PROBLEM DESCRIPTION >>
Only the lines below starting at the one that contains "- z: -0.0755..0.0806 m" and ending at the one that contains "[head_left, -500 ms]" are to be reproduced, exactly and with both ends kept.

= = = =

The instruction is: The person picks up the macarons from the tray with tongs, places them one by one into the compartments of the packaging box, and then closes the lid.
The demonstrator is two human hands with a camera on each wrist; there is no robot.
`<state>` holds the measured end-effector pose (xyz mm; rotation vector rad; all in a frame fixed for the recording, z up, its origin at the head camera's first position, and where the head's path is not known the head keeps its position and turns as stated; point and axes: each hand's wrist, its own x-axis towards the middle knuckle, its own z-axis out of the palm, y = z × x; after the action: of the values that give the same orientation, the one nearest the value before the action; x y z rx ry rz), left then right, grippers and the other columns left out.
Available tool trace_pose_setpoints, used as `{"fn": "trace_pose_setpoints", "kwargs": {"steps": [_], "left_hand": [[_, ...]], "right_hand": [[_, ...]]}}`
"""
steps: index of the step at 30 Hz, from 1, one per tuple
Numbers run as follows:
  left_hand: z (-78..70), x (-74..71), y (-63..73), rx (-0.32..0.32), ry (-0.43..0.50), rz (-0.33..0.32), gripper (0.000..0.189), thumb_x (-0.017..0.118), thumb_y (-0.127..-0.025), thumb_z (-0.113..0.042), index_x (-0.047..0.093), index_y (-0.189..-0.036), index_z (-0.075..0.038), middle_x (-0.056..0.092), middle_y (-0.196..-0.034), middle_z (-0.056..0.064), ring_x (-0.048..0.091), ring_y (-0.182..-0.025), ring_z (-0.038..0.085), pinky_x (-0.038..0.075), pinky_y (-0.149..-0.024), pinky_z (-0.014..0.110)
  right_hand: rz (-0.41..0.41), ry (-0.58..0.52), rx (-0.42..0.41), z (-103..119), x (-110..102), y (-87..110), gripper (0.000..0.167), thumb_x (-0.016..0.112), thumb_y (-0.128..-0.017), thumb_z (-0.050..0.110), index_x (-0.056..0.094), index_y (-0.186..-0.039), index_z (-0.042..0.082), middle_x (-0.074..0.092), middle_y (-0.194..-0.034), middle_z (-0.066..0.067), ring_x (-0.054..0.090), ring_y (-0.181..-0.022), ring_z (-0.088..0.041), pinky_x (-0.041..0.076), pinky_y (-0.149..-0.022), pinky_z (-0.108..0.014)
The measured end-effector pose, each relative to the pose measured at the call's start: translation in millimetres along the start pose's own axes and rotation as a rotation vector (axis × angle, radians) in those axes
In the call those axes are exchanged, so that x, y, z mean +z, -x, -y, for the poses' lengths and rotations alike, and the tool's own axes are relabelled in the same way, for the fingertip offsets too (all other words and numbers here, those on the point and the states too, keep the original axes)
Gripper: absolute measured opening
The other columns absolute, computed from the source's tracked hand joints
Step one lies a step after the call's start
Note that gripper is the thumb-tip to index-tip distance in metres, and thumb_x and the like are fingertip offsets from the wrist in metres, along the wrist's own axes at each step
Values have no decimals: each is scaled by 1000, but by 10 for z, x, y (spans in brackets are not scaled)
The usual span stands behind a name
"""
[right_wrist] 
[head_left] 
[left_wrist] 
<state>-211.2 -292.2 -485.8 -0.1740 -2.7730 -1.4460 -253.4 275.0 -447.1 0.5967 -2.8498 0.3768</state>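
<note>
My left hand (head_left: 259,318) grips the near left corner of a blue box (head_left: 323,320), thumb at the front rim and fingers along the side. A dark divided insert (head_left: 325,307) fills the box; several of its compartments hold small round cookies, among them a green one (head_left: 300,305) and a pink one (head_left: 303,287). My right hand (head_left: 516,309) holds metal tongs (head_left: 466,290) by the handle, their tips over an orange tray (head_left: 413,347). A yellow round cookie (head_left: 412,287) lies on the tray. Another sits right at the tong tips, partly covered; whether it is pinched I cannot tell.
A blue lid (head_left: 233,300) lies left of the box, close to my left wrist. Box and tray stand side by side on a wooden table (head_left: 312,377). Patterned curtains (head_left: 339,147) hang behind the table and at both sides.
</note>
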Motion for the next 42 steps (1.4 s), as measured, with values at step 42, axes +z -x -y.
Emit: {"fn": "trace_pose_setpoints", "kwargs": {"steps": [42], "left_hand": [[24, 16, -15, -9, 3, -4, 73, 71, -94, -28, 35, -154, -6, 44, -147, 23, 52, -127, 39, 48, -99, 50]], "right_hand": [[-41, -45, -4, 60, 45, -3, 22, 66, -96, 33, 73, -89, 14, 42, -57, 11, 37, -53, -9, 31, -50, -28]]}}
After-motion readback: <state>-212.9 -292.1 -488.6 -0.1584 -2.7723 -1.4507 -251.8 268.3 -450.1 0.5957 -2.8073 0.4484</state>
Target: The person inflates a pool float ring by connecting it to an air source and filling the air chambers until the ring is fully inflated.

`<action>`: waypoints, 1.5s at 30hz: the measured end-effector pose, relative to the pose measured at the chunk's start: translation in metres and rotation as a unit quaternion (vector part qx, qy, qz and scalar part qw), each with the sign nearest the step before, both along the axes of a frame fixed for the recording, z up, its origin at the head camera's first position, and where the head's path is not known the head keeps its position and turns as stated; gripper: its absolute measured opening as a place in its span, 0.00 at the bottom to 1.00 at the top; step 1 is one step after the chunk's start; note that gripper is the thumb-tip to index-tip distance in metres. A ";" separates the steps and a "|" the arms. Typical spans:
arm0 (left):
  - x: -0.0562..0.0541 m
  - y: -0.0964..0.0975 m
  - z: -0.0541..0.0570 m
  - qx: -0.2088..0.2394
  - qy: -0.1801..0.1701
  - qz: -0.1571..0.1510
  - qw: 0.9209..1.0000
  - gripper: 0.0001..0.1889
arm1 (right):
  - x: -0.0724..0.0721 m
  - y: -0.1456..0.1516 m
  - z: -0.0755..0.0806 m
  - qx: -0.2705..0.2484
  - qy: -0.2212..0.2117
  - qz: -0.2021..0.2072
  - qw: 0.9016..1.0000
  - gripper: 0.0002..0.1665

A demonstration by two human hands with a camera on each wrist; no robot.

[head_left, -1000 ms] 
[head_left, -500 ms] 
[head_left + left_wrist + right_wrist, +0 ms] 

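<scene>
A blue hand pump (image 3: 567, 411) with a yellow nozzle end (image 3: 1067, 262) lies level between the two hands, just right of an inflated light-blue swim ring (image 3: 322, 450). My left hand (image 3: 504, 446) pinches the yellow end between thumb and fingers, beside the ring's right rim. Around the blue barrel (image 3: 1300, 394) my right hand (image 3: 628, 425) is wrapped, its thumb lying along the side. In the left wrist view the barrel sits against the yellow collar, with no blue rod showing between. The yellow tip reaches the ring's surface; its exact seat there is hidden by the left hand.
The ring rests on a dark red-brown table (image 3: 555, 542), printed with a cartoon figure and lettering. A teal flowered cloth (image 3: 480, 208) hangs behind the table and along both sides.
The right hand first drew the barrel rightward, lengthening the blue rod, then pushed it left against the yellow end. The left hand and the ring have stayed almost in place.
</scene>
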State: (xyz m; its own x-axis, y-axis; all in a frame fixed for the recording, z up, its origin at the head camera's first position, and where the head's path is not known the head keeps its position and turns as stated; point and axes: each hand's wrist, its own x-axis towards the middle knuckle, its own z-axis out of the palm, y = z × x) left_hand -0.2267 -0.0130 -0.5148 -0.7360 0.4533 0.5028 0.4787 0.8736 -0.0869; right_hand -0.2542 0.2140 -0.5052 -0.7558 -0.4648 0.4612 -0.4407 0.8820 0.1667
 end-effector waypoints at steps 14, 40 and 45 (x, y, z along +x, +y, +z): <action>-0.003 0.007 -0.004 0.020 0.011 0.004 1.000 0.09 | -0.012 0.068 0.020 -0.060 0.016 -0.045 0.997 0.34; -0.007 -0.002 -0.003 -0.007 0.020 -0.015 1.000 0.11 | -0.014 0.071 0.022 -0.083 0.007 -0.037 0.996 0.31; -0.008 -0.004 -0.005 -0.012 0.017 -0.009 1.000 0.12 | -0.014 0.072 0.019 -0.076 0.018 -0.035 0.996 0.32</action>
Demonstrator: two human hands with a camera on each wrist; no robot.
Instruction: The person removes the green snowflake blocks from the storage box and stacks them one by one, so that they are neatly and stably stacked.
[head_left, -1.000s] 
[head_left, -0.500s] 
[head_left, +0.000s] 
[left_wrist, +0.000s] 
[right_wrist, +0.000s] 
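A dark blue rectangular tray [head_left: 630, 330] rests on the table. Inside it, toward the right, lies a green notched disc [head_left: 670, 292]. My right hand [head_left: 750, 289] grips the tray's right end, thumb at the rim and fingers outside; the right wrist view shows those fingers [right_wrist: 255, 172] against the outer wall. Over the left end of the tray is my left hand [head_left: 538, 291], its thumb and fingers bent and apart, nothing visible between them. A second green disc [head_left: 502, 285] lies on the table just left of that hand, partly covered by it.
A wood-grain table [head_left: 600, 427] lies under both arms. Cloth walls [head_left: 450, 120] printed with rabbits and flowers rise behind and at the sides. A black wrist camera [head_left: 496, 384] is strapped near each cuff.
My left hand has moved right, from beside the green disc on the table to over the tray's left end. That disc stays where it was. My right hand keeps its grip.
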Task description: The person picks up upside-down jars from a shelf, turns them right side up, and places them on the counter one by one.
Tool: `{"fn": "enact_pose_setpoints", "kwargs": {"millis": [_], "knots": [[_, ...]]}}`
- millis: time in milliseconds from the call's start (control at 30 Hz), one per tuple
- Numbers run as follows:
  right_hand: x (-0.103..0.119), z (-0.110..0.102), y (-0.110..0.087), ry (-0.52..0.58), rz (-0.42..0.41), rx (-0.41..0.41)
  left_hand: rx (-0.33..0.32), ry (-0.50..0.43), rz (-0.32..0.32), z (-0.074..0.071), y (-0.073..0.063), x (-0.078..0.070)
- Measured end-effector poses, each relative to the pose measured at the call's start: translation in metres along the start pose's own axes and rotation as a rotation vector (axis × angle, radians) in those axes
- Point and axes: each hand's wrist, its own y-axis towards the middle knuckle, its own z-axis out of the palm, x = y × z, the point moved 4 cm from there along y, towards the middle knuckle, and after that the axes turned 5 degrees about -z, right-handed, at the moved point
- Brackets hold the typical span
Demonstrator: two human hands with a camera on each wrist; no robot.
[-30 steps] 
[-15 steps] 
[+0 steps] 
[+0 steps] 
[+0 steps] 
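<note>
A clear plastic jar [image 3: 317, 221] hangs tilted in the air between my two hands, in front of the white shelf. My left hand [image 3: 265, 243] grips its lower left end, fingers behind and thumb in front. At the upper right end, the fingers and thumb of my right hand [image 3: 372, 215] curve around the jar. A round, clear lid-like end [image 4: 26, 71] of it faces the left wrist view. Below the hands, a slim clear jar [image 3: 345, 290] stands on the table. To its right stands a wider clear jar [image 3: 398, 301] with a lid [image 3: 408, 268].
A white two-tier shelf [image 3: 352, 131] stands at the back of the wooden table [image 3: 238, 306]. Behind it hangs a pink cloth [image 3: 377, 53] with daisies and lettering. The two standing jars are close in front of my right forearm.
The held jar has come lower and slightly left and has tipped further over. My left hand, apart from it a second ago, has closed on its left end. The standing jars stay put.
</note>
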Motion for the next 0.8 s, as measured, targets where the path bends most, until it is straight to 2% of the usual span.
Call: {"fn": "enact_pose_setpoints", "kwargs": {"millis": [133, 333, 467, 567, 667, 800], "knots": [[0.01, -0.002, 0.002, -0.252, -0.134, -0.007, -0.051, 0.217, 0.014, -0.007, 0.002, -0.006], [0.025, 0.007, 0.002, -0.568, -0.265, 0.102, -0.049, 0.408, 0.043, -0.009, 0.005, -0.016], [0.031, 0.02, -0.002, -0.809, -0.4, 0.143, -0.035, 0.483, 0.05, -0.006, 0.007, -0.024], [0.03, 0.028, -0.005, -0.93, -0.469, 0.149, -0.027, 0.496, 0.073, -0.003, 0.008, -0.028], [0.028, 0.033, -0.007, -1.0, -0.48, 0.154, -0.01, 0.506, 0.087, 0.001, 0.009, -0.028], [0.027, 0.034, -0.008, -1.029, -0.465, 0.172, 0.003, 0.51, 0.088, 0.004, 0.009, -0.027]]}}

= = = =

THE COMPLETED TASK >>
  - z: -0.0755..0.0806 m
  - qx: -0.2705..0.2484
  - qy: -0.2212..0.2117
  - qz: -0.2021..0.2072
  - qw: 0.9016..1.0000
  - gripper: 0.0002..0.1665

A demonstration by two human hands with a camera on each wrist; no robot.

[head_left, -1000 ms] 
[head_left, -500 ms] 

Work on this exercise has been completed.